## What the exercise asks
Exactly repeat the full listing that follows.
+ + + +
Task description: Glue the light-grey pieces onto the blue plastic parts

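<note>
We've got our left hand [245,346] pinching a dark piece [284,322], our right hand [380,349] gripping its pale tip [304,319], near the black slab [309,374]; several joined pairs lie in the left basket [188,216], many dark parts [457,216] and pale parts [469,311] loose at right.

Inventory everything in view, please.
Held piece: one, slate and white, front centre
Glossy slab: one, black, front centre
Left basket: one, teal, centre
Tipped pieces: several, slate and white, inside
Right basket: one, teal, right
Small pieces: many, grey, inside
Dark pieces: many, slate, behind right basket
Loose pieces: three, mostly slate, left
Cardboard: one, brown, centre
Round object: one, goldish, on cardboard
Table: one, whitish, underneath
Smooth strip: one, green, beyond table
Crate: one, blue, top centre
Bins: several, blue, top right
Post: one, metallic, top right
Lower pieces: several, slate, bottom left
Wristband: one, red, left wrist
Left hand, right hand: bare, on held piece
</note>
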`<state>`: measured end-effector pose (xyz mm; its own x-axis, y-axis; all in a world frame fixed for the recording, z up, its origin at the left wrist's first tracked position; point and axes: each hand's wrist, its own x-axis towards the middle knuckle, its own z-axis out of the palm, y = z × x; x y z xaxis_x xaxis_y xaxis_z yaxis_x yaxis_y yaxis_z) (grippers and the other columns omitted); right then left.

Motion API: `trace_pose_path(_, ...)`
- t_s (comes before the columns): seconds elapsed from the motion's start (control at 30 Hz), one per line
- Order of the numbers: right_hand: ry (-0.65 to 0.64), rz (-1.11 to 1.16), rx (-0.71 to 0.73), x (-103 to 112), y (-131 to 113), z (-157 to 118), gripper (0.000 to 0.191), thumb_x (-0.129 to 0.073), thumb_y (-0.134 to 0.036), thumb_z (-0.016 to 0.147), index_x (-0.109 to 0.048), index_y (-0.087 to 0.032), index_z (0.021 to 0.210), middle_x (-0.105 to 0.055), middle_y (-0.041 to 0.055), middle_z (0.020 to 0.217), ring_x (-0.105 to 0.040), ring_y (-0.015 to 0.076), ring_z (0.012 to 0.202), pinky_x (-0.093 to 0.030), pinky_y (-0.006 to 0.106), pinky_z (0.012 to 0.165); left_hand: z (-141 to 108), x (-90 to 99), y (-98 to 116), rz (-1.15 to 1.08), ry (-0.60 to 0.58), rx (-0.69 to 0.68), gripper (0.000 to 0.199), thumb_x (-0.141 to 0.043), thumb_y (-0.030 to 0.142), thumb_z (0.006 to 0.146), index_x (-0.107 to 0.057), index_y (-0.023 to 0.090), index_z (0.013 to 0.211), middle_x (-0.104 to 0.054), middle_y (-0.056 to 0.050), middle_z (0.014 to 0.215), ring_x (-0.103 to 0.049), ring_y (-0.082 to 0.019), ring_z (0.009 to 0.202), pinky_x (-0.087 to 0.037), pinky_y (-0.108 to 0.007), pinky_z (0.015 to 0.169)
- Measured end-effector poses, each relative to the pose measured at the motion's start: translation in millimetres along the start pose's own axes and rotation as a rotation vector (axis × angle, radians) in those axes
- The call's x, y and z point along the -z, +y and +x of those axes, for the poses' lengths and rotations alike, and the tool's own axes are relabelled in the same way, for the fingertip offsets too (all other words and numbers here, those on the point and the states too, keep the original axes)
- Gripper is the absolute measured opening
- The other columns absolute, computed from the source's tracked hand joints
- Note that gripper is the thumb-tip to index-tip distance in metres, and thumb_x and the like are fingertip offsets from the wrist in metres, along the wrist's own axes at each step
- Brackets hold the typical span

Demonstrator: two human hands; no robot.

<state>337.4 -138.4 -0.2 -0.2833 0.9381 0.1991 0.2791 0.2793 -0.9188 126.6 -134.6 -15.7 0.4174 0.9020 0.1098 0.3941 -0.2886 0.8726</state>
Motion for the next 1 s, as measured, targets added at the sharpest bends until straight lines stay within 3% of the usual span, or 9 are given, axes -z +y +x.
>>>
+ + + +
## Solution to the exercise
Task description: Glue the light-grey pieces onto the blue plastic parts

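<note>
We've got our left hand [245,346] pinching a dark piece [284,322], our right hand [380,349] gripping its pale tip [304,319], near the black slab [309,374]; several joined pairs lie in the left basket [188,216], many dark parts [457,216] and pale parts [469,311] loose at right.

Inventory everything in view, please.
Held piece: one, slate and white, front centre
Glossy slab: one, black, front centre
Left basket: one, teal, centre
Tipped pieces: several, slate and white, inside
Right basket: one, teal, right
Small pieces: many, grey, inside
Dark pieces: many, slate, behind right basket
Loose pieces: three, mostly slate, left
Cardboard: one, brown, centre
Round object: one, goldish, on cardboard
Table: one, whitish, underneath
Smooth strip: one, green, beyond table
Crate: one, blue, top centre
Bins: several, blue, top right
Post: one, metallic, top right
Lower pieces: several, slate, bottom left
Wristband: one, red, left wrist
Left hand, right hand: bare, on held piece
</note>
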`<state>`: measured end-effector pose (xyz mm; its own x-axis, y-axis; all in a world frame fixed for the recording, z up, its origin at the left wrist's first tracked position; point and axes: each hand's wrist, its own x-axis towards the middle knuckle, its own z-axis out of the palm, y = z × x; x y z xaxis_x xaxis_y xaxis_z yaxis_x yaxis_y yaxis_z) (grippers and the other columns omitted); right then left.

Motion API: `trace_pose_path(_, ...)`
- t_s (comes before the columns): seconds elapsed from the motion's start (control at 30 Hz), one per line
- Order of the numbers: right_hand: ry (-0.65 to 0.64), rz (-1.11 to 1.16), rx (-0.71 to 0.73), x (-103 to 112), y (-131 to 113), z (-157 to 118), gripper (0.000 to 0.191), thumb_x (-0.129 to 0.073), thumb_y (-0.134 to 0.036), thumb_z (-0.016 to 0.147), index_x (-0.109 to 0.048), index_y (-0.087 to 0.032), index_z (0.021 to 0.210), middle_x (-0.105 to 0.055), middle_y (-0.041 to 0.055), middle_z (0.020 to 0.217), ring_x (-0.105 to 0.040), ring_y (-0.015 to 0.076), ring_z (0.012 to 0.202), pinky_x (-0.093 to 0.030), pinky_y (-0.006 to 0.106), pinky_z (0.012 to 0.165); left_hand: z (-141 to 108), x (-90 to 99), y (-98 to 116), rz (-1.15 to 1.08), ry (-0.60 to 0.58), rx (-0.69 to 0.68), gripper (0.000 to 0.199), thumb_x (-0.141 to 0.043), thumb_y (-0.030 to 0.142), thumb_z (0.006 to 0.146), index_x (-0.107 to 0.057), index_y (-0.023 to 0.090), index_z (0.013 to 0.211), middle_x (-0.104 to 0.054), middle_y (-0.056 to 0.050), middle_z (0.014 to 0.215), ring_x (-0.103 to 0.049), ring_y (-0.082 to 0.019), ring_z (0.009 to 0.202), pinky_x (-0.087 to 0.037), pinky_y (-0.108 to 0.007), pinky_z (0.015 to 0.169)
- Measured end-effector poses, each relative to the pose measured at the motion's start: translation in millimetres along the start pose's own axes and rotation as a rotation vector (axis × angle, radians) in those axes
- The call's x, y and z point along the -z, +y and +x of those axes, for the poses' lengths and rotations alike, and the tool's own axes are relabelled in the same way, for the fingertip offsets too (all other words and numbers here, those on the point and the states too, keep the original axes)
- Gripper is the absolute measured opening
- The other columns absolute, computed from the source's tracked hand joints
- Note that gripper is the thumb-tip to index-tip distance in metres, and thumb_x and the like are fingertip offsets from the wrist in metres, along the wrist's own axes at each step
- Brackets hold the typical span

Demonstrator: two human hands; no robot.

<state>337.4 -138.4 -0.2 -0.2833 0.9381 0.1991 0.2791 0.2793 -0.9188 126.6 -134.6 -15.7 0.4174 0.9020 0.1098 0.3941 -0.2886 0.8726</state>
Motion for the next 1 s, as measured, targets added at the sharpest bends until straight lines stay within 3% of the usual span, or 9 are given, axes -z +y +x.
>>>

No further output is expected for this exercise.